__About this exercise__
Report every line of the listing below in which the string "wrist" appears.

__Supplied material__
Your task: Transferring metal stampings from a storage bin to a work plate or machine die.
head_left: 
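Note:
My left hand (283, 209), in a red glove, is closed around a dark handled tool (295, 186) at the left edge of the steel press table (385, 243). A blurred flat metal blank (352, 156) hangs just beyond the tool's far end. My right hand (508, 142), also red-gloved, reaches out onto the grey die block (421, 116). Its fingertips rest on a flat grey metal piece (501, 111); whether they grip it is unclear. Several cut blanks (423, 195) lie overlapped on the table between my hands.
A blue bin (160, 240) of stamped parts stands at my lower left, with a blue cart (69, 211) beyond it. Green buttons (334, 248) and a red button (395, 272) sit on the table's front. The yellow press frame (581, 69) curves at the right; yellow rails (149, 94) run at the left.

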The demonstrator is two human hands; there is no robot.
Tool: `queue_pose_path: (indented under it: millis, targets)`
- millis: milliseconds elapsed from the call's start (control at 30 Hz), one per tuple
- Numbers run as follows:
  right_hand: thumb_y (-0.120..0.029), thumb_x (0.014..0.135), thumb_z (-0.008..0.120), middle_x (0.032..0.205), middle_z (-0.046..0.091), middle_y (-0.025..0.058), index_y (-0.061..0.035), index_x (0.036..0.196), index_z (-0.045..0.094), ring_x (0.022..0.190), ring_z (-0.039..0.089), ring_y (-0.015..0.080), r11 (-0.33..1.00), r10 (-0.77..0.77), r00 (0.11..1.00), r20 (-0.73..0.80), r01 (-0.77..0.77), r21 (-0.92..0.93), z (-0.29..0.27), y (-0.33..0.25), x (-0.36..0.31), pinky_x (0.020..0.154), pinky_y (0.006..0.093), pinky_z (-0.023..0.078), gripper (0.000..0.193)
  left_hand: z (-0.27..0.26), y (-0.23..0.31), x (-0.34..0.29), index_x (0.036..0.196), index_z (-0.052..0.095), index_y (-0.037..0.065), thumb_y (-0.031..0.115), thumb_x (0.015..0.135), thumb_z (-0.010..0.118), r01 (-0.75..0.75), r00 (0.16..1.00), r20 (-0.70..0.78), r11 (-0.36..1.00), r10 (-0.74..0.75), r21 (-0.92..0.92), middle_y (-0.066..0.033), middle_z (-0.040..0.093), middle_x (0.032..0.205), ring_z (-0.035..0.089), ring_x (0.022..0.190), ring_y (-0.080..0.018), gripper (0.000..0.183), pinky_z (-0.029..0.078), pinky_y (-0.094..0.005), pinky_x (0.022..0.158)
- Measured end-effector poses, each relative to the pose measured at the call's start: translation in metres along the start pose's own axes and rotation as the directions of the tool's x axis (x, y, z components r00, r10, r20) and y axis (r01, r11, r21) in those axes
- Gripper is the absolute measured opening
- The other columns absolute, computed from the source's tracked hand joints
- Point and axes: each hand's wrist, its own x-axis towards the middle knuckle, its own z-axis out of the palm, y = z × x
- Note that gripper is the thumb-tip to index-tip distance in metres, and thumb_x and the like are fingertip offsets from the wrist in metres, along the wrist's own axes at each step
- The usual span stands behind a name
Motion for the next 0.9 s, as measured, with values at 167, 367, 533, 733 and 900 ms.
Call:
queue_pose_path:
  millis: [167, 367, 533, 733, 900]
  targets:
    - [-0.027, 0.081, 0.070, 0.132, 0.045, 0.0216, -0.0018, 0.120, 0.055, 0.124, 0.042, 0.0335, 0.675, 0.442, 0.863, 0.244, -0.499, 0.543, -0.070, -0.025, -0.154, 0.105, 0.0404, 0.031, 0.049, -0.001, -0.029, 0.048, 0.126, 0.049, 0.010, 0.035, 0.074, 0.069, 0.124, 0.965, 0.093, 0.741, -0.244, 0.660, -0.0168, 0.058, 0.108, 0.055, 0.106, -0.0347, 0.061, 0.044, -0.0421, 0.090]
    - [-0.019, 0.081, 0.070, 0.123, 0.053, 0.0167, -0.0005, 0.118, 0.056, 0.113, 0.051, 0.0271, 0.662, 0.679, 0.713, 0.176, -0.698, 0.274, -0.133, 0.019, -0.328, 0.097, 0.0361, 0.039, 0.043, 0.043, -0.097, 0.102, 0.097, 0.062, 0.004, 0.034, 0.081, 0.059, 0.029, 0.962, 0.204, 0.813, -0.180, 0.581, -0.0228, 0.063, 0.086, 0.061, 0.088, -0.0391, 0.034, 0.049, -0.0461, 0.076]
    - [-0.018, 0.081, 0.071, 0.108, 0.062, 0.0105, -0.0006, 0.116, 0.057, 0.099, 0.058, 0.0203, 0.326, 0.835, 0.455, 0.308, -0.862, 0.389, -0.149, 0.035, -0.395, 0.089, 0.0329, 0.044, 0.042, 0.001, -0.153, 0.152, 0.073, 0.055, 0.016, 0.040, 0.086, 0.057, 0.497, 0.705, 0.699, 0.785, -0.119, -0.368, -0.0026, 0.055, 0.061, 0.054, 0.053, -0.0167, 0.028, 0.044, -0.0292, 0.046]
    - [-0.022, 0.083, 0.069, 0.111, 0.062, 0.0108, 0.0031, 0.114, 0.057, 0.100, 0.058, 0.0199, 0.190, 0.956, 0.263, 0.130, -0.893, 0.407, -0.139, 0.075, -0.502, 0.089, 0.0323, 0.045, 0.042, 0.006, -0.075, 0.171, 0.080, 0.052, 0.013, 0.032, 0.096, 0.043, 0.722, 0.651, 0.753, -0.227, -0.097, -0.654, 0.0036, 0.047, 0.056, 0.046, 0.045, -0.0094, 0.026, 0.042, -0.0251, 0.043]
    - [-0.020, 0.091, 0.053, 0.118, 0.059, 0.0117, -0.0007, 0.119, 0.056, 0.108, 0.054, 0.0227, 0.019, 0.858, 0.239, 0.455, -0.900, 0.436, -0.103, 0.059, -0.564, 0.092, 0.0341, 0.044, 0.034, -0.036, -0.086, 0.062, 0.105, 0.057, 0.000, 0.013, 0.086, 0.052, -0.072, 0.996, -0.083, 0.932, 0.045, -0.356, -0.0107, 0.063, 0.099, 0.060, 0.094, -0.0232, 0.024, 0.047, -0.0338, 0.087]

__Solution__
- Point and axes: each hand's wrist, its own x-axis towards the middle knuckle, its own z-axis out of the palm, y = z × x
- Note that gripper is the thumb-tip to index-tip distance in metres, and thumb_x and the like are fingertip offsets from the wrist in metres, along the wrist's own axes at each step

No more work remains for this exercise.